Pull out every line in the data that has the string "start" in it.

§ §

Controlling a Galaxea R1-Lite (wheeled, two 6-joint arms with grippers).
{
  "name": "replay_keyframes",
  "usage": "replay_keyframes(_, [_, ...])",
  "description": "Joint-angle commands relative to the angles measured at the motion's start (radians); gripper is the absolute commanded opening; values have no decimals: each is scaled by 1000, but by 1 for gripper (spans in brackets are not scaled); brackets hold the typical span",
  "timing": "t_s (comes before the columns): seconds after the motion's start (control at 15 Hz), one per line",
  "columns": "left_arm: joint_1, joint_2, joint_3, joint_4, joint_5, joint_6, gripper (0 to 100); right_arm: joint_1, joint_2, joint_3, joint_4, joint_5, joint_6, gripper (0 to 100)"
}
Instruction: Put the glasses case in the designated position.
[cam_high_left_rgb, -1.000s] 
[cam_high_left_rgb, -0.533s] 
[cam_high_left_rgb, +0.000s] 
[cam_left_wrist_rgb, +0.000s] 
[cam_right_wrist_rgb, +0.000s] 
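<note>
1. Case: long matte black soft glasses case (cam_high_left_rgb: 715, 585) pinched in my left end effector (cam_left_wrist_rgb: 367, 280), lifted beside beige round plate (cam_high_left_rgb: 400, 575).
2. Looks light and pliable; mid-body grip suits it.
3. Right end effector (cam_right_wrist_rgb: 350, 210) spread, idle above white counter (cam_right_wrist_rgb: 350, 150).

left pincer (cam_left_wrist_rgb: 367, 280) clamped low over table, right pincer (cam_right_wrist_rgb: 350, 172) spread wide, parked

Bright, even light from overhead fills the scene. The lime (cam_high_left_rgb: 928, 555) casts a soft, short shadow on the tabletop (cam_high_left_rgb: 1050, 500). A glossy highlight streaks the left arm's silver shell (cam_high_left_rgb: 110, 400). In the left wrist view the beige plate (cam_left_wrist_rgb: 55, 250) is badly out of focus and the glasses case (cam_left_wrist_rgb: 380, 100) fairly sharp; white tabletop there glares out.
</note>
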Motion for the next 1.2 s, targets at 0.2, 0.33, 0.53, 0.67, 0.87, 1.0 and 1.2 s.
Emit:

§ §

--- Reply to the task ---
  "description": "Joint-angle commands relative to the angles measured at the motion's start (radians); gripper is the absolute commanded opening; values have no decimals: each is scaled by 1000, but by 1 for gripper (spans in brackets are not scaled); brackets hold the typical span",
  "timing": "t_s (comes before the columns): seconds after the motion's start (control at 15 Hz), one per line",

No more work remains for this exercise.